TASK DESCRIPTION: Apart from the pictures, every line below needs to be reproduced verbatim.

DATA PROVIDED:
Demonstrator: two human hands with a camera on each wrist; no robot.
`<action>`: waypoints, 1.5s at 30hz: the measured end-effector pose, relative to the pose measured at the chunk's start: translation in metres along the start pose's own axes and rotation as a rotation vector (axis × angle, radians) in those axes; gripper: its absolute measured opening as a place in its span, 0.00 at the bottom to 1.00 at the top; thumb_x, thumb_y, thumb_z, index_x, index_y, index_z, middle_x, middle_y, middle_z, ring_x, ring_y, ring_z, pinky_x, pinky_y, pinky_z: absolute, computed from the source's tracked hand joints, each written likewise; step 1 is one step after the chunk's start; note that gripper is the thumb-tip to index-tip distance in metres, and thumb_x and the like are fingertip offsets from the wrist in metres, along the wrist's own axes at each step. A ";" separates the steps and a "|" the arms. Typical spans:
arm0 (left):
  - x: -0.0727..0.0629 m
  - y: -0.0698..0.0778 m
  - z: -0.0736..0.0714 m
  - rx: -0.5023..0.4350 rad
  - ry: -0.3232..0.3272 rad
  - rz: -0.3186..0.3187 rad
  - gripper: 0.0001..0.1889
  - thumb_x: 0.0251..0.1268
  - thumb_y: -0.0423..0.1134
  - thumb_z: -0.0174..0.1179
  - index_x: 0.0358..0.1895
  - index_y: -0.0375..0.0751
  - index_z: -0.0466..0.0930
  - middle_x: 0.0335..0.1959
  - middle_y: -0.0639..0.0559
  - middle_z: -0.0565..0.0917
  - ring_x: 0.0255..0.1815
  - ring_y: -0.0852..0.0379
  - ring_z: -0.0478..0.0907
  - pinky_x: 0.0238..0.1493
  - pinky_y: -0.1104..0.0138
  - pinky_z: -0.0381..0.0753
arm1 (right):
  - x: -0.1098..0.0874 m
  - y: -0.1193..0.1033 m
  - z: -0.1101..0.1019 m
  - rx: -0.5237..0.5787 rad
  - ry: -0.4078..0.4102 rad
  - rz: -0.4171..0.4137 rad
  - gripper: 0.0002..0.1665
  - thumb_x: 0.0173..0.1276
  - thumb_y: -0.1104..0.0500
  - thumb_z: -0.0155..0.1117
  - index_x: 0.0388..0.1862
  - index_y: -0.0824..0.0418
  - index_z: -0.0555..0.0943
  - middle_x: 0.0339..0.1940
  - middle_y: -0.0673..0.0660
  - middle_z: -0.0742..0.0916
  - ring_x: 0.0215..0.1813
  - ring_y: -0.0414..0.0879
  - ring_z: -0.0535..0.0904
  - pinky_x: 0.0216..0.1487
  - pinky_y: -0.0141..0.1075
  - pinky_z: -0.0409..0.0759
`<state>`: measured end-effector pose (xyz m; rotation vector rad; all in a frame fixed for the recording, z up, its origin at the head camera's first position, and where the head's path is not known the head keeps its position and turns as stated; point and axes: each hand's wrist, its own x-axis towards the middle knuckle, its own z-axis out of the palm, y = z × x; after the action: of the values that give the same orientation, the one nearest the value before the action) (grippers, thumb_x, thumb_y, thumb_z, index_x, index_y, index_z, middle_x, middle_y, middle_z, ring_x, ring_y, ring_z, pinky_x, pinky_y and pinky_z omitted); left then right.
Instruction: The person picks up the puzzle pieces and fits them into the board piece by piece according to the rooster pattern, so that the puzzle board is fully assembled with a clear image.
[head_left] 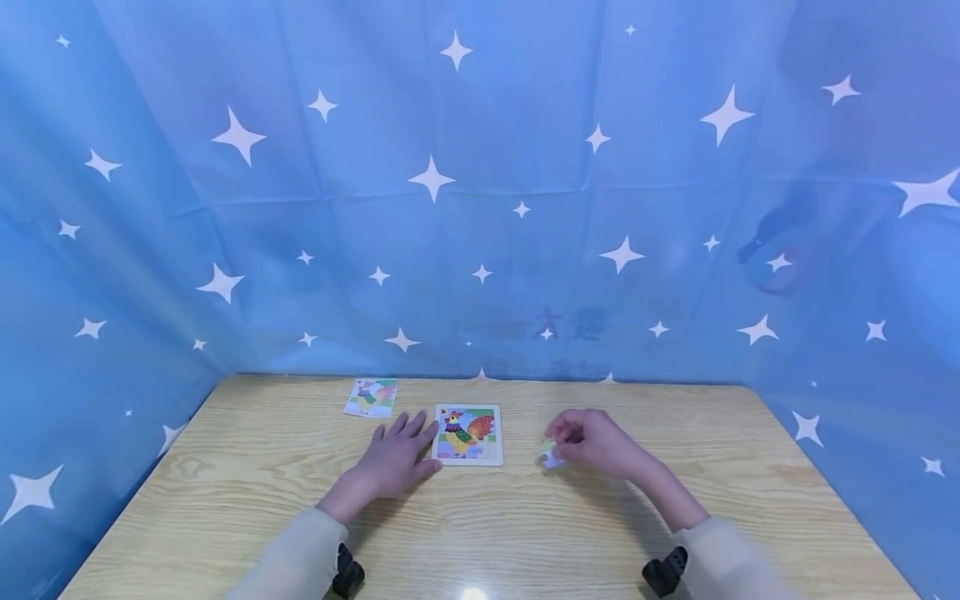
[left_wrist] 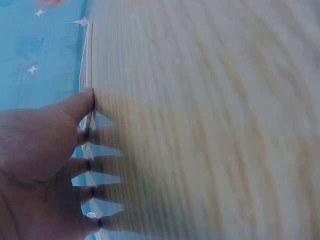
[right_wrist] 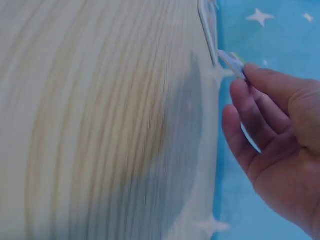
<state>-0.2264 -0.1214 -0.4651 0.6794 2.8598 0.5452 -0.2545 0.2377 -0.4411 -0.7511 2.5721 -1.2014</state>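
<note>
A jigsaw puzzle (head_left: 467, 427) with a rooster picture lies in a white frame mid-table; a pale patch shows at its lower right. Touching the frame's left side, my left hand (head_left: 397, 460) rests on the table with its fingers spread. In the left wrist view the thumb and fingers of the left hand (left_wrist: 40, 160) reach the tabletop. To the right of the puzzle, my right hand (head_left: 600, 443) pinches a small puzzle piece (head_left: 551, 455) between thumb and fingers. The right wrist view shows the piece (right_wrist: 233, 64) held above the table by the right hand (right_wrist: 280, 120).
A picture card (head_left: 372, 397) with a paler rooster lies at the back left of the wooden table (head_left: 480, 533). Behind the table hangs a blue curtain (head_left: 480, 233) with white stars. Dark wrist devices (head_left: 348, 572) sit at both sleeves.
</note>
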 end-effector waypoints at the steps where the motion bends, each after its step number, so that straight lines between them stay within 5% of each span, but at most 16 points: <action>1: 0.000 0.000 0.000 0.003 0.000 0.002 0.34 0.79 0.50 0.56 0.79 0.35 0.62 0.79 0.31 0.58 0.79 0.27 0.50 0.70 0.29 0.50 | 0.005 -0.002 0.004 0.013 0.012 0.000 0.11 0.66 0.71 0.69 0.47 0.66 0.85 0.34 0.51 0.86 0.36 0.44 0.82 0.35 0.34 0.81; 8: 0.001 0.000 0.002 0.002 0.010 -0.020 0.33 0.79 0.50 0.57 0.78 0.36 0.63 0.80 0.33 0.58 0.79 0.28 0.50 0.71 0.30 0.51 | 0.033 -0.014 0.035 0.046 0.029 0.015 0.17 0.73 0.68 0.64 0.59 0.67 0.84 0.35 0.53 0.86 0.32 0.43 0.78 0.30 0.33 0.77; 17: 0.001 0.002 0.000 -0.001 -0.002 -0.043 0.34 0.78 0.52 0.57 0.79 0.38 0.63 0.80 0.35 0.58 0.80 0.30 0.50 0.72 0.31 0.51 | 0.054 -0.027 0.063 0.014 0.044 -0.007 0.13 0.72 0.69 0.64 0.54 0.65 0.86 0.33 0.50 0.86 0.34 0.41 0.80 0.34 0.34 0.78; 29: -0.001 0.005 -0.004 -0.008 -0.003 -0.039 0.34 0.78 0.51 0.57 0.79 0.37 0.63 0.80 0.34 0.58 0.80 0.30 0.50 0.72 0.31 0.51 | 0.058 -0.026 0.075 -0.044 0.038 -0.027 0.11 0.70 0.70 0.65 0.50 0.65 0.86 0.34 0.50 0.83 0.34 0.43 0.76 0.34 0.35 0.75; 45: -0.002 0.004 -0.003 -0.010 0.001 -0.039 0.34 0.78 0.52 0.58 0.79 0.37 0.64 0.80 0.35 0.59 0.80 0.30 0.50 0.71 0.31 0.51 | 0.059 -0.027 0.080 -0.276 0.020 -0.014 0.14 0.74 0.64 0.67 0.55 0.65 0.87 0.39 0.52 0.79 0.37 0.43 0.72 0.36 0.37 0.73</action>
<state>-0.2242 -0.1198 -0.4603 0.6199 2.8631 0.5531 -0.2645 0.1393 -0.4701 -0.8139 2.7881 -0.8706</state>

WORKED SOLUTION:
Demonstrator: two human hands with a camera on each wrist; no robot.
`<action>`: waypoints, 1.5s at 30hz: the measured end-effector pose, relative to the pose measured at the chunk's start: translation in metres along the start pose's own axes and rotation as a rotation vector (axis × angle, radians) in those axes; gripper: its absolute measured opening as a place in its span, 0.00 at the bottom to 1.00 at the top; thumb_x, thumb_y, thumb_z, index_x, index_y, index_z, middle_x, middle_y, middle_z, ring_x, ring_y, ring_z, pinky_x, pinky_y, pinky_z: absolute, computed from the source's tracked hand joints, each written likewise; step 1 is one step after the chunk's start; note that gripper is the thumb-tip to index-tip distance in metres, and thumb_x and the like are fingertip offsets from the wrist in metres, along the wrist's own axes at each step. A ";" separates the steps and a "|" the arms. Typical spans:
arm0 (left):
  - x: -0.0727..0.0629 m
  - y: -0.0698..0.0778 m
  - z: -0.0736..0.0714 m
  - rx: -0.5023..0.4350 rad
  - ry: -0.3232..0.3272 rad
  - rz: -0.3186..0.3187 rad
  - gripper: 0.0001..0.1889
  - thumb_x: 0.0251..0.1268
  - thumb_y: -0.0423..0.1134
  - thumb_z: -0.0174..0.1179
  - index_x: 0.0358..0.1895
  - index_y: -0.0375..0.0751
  - index_z: -0.0466..0.0930
  - middle_x: 0.0335..0.1959
  - middle_y: -0.0639..0.0559
  - middle_z: -0.0565..0.0917
  - ring_x: 0.0255..0.1815
  - ring_y: -0.0852..0.0379
  - ring_z: -0.0478..0.0907
  - pinky_x: 0.0238..0.1493
  - pinky_y: -0.1104..0.0138
  - pinky_z: -0.0381..0.0753
arm1 (right):
  - x: -0.1098..0.0874 m
  - y: -0.1193..0.1033 m
  - z: -0.1101..0.1019 m
  - rx: -0.5237..0.5787 rad
  - ry: -0.4078..0.4102 rad
  - rz: -0.4171..0.4137 rad
  - gripper: 0.0002..0.1665
  - thumb_x: 0.0173..0.1276
  - thumb_y: -0.1104..0.0500
  - thumb_z: -0.0155..0.1117
  - index_x: 0.0388..0.1862
  - index_y: -0.0824..0.0418
  - index_z: -0.0555..0.0943
  - middle_x: 0.0339..0.1940
  - middle_y: -0.0673..0.0660
  - middle_z: -0.0742..0.0916
  - ring_x: 0.0215..0.1813
  - ring_y: -0.0414..0.0879
  - ring_z: -0.0535..0.0904
  - pinky_x: 0.0216..0.1487
  - pinky_y: -0.0141..0.1075
  - pinky_z: -0.0409..0.0759
`<state>`: measured end-effector pose (xyz m; rotation vector rad; all in a frame fixed for the recording, z up, its origin at the head camera's first position, and where the head's path is not known the head keeps its position and turns as stated; point and axes: each hand's wrist, its own x-axis towards the middle knuckle, its own z-axis out of the palm, y = z × x; after the action: of the values that give the same orientation, the one nearest the value before the action) (grippers, thumb_x, thumb_y, thumb_z, index_x, index_y, index_z, middle_x, middle_y, middle_z, ring_x, ring_y, ring_z, pinky_x, pinky_y and pinky_z omitted); left then right.
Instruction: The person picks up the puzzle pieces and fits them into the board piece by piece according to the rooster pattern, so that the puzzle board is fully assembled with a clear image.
[head_left] 
[left_wrist] 
[right_wrist] 
<state>-0.2264 -0.1214 -0.4651 0.6794 2.8598 0.5452 -0.2545 0.2377 -0.4411 -0.7511 2.5721 -1.2014</state>
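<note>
A jigsaw puzzle (head_left: 467, 427) with a rooster picture lies in a white frame mid-table; a pale patch shows at its lower right. Touching the frame's left side, my left hand (head_left: 397, 460) rests on the table with its fingers spread. In the left wrist view the thumb and fingers of the left hand (left_wrist: 40, 160) reach the tabletop. To the right of the puzzle, my right hand (head_left: 600, 443) pinches a small puzzle piece (head_left: 551, 455) between thumb and fingers. The right wrist view shows the piece (right_wrist: 233, 64) held above the table by the right hand (right_wrist: 280, 120).
A picture card (head_left: 372, 397) with a paler rooster lies at the back left of the wooden table (head_left: 480, 533). Behind the table hangs a blue curtain (head_left: 480, 233) with white stars. Dark wrist devices (head_left: 348, 572) sit at both sleeves.
</note>
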 end-effector waypoints at the steps where the motion bends, each after its step number, so that straight lines between them stay within 5% of each span, but at most 16 points: <action>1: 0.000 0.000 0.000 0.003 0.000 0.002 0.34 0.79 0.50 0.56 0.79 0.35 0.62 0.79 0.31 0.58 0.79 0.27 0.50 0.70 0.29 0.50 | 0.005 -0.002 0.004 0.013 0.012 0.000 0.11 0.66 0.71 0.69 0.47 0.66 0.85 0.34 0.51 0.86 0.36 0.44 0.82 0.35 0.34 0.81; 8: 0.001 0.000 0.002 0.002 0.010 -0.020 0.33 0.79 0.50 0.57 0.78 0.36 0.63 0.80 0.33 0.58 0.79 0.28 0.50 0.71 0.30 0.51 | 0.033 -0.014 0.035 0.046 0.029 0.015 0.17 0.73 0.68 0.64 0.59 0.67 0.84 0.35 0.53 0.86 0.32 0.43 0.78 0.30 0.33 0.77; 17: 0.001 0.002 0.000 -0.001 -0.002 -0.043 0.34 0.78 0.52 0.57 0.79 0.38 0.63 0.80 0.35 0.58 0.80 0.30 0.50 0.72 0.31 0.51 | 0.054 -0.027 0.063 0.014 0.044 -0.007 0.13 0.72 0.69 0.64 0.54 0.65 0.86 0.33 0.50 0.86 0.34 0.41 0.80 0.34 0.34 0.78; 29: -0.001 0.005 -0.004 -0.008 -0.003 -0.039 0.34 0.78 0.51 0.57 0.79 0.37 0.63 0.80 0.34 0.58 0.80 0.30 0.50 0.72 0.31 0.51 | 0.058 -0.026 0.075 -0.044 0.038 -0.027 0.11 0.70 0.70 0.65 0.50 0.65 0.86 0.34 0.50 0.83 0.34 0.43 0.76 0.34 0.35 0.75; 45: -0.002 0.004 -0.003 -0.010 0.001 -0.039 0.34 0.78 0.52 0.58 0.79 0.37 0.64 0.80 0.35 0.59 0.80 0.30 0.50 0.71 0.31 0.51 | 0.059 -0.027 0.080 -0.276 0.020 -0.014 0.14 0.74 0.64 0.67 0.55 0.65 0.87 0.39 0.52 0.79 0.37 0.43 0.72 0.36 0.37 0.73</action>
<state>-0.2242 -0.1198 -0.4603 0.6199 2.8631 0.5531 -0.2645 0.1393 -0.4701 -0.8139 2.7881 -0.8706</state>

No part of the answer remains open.